In his body he had Nazi tattoos like the swastika and the SS, symbols of the Ku Klux Klan, Confederation flag, "Aryan pride" or drawing of an African-American hanging from a tree by a rope, according to court documents.
One of the victim's sisters, Louvon Harris, attended the execution, as he did with Brewer in 2011, and told the The Washington Post that the two Byrd treaties "like an animal."
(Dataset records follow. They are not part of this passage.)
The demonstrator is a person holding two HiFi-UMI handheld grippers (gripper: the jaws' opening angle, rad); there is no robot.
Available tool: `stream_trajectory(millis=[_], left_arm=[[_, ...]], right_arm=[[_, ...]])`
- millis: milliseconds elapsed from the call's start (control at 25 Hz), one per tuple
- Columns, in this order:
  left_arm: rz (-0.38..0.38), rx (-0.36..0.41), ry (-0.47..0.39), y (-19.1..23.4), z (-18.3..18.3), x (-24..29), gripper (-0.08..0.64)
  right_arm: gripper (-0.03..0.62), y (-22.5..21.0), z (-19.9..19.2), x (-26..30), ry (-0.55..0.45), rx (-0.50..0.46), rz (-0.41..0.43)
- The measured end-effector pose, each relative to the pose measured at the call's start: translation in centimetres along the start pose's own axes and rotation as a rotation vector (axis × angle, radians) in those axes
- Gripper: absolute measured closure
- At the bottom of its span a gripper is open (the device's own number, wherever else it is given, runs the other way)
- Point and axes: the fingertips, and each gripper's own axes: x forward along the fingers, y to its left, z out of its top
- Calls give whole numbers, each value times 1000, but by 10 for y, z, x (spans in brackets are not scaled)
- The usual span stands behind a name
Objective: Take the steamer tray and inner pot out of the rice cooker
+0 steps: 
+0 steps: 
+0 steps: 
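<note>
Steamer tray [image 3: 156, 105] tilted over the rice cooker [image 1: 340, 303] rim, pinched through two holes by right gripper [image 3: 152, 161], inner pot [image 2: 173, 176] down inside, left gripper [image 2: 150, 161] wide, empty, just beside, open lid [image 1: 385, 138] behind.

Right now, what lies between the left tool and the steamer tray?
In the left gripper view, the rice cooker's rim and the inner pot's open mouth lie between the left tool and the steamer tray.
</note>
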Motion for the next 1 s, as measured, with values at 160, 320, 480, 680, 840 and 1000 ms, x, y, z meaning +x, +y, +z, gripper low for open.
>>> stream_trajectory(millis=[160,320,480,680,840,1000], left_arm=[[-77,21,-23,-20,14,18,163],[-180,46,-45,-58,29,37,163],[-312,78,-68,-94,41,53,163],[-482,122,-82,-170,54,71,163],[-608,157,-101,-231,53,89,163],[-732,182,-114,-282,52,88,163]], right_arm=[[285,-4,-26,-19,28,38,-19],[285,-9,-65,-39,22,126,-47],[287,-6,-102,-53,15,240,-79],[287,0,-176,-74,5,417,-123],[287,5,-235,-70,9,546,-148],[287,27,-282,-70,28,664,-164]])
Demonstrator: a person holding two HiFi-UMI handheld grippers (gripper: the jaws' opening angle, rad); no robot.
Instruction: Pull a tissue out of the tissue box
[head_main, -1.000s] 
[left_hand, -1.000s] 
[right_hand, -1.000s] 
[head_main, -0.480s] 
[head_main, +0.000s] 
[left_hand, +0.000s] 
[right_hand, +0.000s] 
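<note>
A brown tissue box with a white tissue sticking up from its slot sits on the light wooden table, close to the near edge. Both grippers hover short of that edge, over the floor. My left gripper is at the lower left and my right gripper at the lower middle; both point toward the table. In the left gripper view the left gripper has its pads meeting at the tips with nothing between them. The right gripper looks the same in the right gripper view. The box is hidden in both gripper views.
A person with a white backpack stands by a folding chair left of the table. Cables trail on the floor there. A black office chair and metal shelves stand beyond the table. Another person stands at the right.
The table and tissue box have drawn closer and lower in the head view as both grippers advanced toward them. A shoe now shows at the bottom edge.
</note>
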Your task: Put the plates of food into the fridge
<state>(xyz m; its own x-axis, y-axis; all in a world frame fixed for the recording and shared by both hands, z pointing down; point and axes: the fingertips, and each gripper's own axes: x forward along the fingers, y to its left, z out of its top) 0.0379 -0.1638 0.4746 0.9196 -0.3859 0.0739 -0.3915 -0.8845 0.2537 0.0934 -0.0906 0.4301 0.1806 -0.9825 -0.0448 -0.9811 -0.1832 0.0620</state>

"They were a danger to society, it was at that moment that we started to change our opinion on the death penalty," he said, explaining that the grave of his brother had been profaned twice and now protected by a fence.
King is the fourth prisoner executed this year in the United States and the third in the state of Texas. Since the death penalty was reinstated by the Supreme Court in 1976, 1,494 people have been executed across the country, including 562 in Texas.